Mapping Versions to Data Releases¶
Paths to data products often contain a version number either in the directory path or filename itself. These
version numbers may be tagged pipeline reduction versions, or software post-processing versions. Eventually these
files are frozen and released in a public Data Release (DR) or in a survey-specific internal product launch, e.g.
IPLs or MaNGA’s MPLs. It may be necessary to map these specific version numbers to release numbers so that tools
like sdss_access can understand where to look for files given a specific overall data release. sdss_brain
provides a method for doing so.
Version Metadata¶
The metadata describing the various software version names and tags associated for each SDSS data release is
handled by the SDSS datamodel product. sdss_brain contains convenience methods for accessing version
metadata either from a local copy of the datamodel product, or remotely via the SDSS valis API. To
retrieve all the version metadata, use the get_versions function.
>>> from sdss_brain.datamodel import get_versions
>>> vers = get_versions()
{'IPL1': {'apred_vers': '1.0', 'v_astra': '0.2.6', 'run2d': 'v6_0_9', 'run1d': 'v6_0_9'},
'DR18': {'run2d': 'v6_0_4', 'run1d': 'v6_0_4', 'v_speccomp': 'v1.4.3', 'v_targ': '1.0.1'},
'DR17': {'run2d': 'v5_13_2', 'apred_vers': 'dr17', 'apstar_vers': 'stars', 'aspcap_vers': 'synspec_rev1',
'results_vers': 'synspec_rev1', 'run1d': 'v5_13_2', 'drpver': 'v3_1_1', 'dapver': '3.1.0'},
...}
Accessing a Mapping¶
To access a mapping you can use the get_mapped_version helper function.

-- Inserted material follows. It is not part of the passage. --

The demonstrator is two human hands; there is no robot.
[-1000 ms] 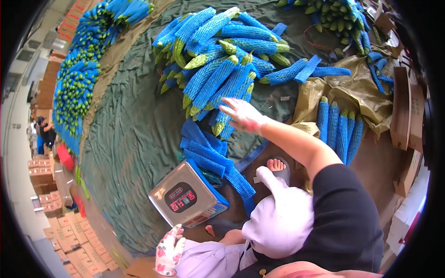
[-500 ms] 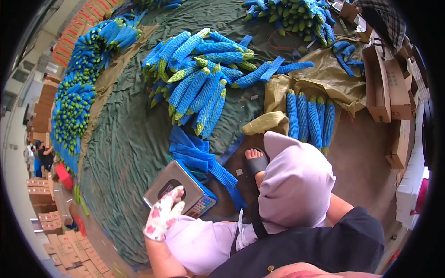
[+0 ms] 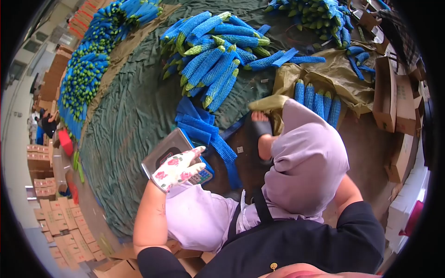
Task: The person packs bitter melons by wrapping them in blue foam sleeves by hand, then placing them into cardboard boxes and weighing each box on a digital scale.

It accepts as input the version reference name, and a release to lookup. If no version name is specified,
it returns the entire mapping for the given release.
>>> # access the entire version mapping for DR16
>>> from sdss_brain.datamodel import get_mapped_version
>>> get_mapped_version(release='DR16')
{'run2d': 'v5_13_0', 'apred_vers': 'r12', 'apstar_vers': 'stars', 'aspcap_vers': 'l33',
'results_vers': 'l33', 'run1d': 'v5_13_0', 'drpver': 'v2_4_3', 'dapver': '2.2.1'}
Specifiy a version reference name to extract only the individual item from the dictionary.
>>> # access only the manga DRP version mapping for DR16
>>> from sdss_brain.datamodel import get_mapped_version
>>> get_mapped_version('drpver', release='DR16')
'v2_4_3'
Using a Mapping¶
As mentioned, the utility of this is to extract version numbers needed by sdss_access given a single release.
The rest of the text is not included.